Muito mais do que uma moeda

Vinha ao longo da plataforma cheia, noite avançada da quinta-feira, por vezes tropeçando em seus próprios pés, e suspendendo, a cada dois ou três passos, a cintura da calça jeans frouxa demais. Parecia selecionar aleatoriamente uma pessoa aqui e ali para pedir uma moeda. Ao vê-lo se aproximar, as pessoas baixavam os olhos, mudavam de lugar, fingiam-se distraídas ou ocupadas. 
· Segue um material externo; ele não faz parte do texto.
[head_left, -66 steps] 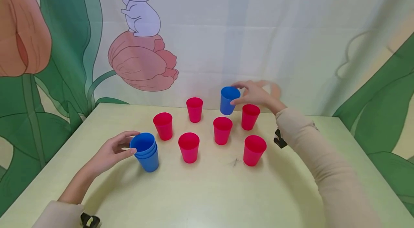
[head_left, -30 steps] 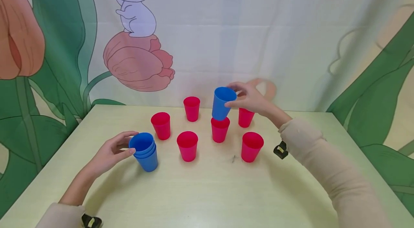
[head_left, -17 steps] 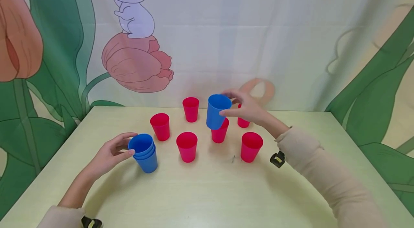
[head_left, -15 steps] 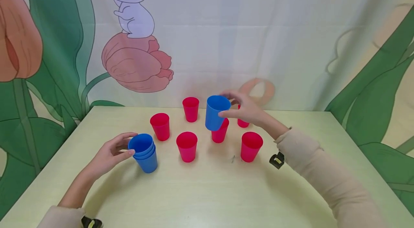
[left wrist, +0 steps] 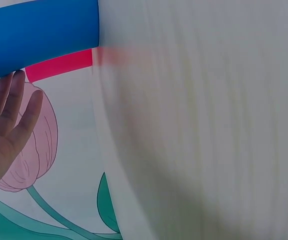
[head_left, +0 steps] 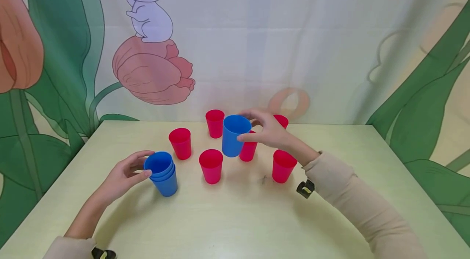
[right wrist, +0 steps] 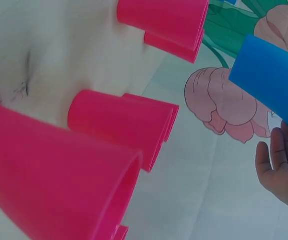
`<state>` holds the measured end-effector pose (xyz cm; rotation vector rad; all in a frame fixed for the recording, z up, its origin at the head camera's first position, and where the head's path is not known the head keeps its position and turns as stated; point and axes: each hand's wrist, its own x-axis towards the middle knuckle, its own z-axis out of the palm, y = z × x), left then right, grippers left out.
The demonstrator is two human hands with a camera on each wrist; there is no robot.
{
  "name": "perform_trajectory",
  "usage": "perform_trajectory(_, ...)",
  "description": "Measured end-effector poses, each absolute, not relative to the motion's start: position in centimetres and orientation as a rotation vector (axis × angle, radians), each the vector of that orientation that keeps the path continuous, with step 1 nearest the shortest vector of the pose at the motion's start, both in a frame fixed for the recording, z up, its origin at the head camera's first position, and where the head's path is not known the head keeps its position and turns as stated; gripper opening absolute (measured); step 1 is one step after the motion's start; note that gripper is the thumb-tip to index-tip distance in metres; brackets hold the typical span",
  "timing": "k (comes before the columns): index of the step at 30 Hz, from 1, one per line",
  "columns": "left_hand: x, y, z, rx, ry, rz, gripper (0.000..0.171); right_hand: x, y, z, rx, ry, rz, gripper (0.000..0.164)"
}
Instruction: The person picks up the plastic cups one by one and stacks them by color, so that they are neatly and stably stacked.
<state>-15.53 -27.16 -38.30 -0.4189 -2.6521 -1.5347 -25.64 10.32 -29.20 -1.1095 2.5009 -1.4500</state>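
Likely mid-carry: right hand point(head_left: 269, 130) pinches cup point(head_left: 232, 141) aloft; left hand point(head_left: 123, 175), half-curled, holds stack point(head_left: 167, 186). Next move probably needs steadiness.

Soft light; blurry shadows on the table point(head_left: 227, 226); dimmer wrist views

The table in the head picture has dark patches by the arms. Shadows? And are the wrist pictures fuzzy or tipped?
Head view: yes, soft shadows on the table, near the left arm and right arm; left wrist view: dim, table blurry, a faint red smear, maybe a reflection, beside a red cup; right wrist view: the red cups look sideways, probably from the camera's tilt.
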Motion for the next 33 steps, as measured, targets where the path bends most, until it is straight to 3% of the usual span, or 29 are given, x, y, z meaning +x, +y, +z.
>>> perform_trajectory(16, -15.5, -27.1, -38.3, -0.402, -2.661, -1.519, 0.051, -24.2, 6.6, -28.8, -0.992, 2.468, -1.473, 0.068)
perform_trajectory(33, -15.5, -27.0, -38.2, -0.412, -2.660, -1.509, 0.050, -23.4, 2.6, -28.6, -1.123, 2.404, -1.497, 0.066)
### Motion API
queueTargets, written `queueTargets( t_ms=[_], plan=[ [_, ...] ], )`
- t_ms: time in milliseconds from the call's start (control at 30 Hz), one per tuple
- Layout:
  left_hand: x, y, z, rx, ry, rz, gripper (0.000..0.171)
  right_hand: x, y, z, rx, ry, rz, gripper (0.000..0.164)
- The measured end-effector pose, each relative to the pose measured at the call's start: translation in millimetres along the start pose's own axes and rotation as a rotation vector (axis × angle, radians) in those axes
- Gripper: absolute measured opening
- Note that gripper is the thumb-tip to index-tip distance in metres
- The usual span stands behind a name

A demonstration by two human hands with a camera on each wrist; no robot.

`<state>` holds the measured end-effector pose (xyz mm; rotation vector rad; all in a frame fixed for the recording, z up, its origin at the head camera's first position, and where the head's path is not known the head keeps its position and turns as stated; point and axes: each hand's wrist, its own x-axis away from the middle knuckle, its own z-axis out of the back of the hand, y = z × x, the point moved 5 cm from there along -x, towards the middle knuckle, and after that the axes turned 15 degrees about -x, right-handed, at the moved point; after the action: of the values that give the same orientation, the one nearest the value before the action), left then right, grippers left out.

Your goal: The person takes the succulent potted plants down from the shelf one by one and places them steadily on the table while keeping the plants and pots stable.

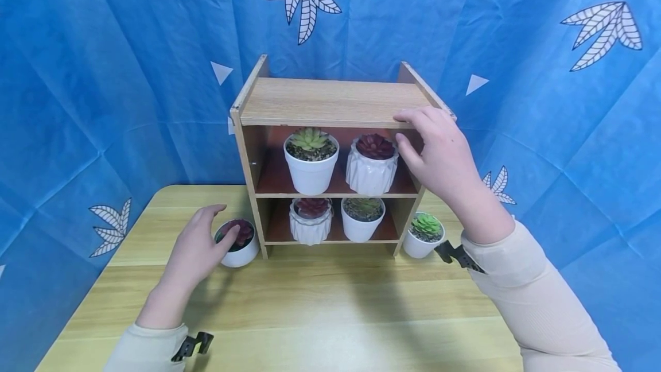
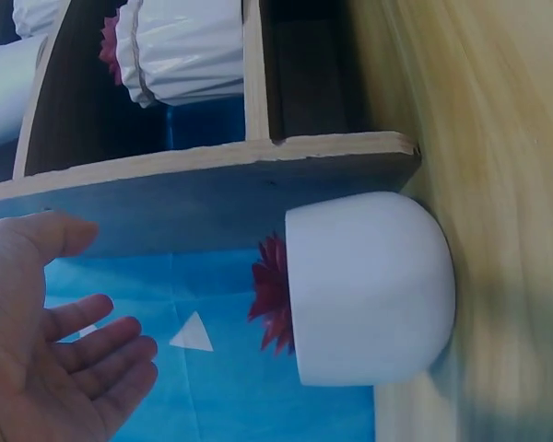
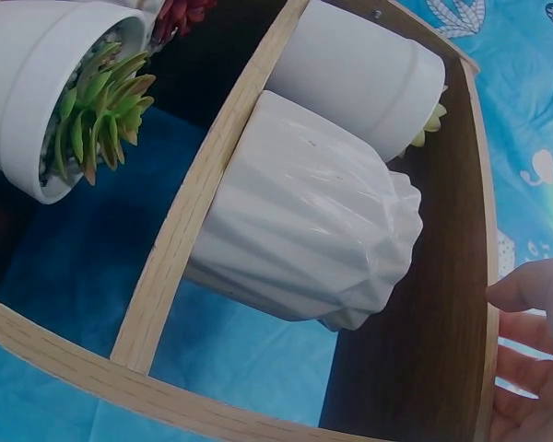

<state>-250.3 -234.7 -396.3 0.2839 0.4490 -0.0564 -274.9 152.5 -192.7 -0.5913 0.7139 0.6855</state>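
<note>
A small wooden shelf [image 1: 330, 102] holds potted succulents on two levels. At its left, a white pot [image 1: 241, 256] with a dark red succulent stands on the table. My left hand [image 1: 193, 248] hovers above that pot, its fingers loosely spread; the left wrist view shows it apart from the pot [image 2: 373, 290]. My right hand [image 1: 439, 145] is at the right end of the shelf's top board, fingers over the front edge and thumb lower, near a ribbed white pot [image 1: 372, 174] with a dark red succulent. Contact with the board is partly hidden.
Beside that pot, the upper level has a smooth white pot [image 1: 311, 171] with a green succulent. Below are a white pot [image 1: 311, 228] with a red plant and another white pot [image 1: 362, 225]. A green succulent pot [image 1: 420, 243] stands right of the shelf. Blue curtain [image 1: 155, 73] hangs behind.
</note>
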Motion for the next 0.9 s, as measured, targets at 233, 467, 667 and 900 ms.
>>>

Mas ela não. Ela não se afastou de sua abordagem próxima demais, encarou-o sem sentir nojo, escutou o que ele tinha a dizer com interesse genuíno. Já ele, desconcertado por ser tratado como ser humano pela moça branca de olhos belamente maquiados, vida ocupada e exercícios físicos regulares, desviou o olhar para o vazio, sentiu vergonha dos seus cabelos em total desalinho, sua barba excessivamente longa, suas roupas sujas, sua pele negra quase cinza de tão empoeirada. Sem pressa, ela guardou o celular no bolso, e abaixou-se para procurar algo na mochila jogada ao chão, uma mania dos canadenses em Montreal. Levantou-se com uma moeda de dois dólares entre o polegar e o indicador, que exibiu como um troféu, na altura dos olhos de ambos. Com um meio sorriso natural em seu rosto ainda jovem, mas já marcado pelo tempo, dada sua pele pálida, ela falou algo como: está vendo essa moeda? Eu vou lhe dar essa moeda. Mas pense bem no que você vai fazer com ela. Ou talvez ela tenha dito, está vendo essa moeda? Pegue essa moeda e vá tomar uma cerveja porque eu não tive happy hour hoje e estava até agora em reunião com o chefe, e a vida deveria ser mais do que isso, você não acha? O senhor que estava próximo aproveitou para também pôr uma moeda na mão do pedinte. Ele seguiu, com sua apatia estampada no rosto, em minha direção. Covardemente, baixei os olhos e ele passou sem me notar. A moça entrou no mesmo vagão que eu e em pensamento eu lhe disse, obrigada por existir.